We need dynamic programming.

Key Insight

Without obstacles, the number of paths to a cell equals:

paths from above +
paths from left

The same idea still works here.

The only difference is:

If a cell is blocked, the number of paths to it is zero.

So:

if obstacle:
    dp[row][col] = 0
else:
    dp[row][col] =
        dp[row - 1][col] +
        dp[row][col - 1]

Base Cases

The start cell matters.

If the start cell is blocked:

obstacleGrid[0][0] == 1

then no path exists.

The first row and first column also need careful handling.

Once an obstacle appears in the first row, every cell after it becomes unreachable because the robot can only move right.
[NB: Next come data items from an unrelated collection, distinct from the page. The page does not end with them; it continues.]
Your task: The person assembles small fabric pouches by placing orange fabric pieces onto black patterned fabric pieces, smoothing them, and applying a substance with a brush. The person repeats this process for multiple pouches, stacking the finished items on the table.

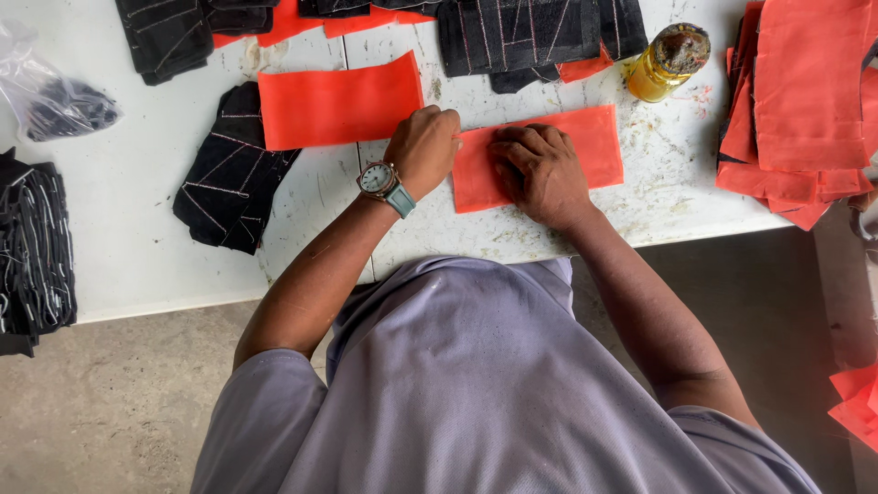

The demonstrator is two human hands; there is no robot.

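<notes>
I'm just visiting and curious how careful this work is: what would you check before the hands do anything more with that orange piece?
1. Orange piece lies flat on the white table: ok.
2. Right hand presses it down: ok.
3. Left hand meets its left edge: ok.
4. Piece clear of the yellow bottle: ok.
5. Second orange piece lies apart: ok.
6. Tool in the left fist: cannot tell.

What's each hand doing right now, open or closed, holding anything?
Left hand: curled closed at the left edge of the orange fabric piece.
Right hand: open, pressed flat on the same piece; grips nothing.
</notes>
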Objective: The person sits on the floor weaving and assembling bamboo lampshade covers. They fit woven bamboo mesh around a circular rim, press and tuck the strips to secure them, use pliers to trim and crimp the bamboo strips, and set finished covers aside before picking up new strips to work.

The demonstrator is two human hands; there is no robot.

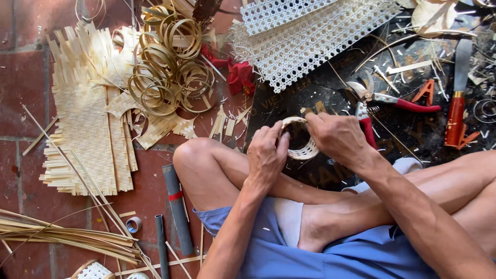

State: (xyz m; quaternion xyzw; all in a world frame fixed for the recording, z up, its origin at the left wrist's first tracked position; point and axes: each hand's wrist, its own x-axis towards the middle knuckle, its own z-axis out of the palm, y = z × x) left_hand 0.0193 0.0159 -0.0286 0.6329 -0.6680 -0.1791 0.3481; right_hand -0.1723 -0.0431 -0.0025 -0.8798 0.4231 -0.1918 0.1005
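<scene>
Above the crossed legs, small pale woven cane ring [301, 150], dark hollow centre. Left hand [266, 155] and right hand [337, 137] both pinch its rim, fingers curled.

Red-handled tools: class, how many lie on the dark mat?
2. Pruning shears lie just beyond the right hand; a knife lies further right, near the mat's edge. Others may be hidden under scraps.
</scene>
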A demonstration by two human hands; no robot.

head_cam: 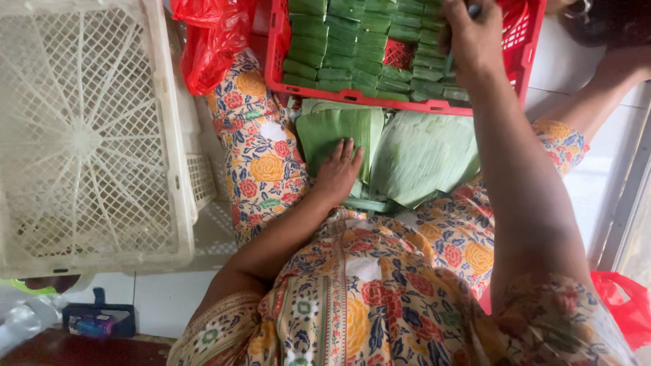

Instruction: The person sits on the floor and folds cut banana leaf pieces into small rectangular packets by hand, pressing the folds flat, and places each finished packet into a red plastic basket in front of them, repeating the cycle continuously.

The same idea applies to the first column.

Algorithm

Create a DP table:

dp = [[0] * n for _ in range(m)]

If the start cell is blocked, return 0.

Otherwise:

dp[0][0] = 1

Then fill the table.

For each cell:

If it is an obstacle, set paths to 0.
Otherwise, add paths from above and left.

Return:

dp[m - 1][n - 1]

Correctness

The robot may move only right or down.

Therefore every path reaching cell (row, col) must come either from (row - 1, col) or (row, col - 1).

If (row, col) contains an obstacle, the robot cannot stand on that cell. So the number of paths to that cell must be zero.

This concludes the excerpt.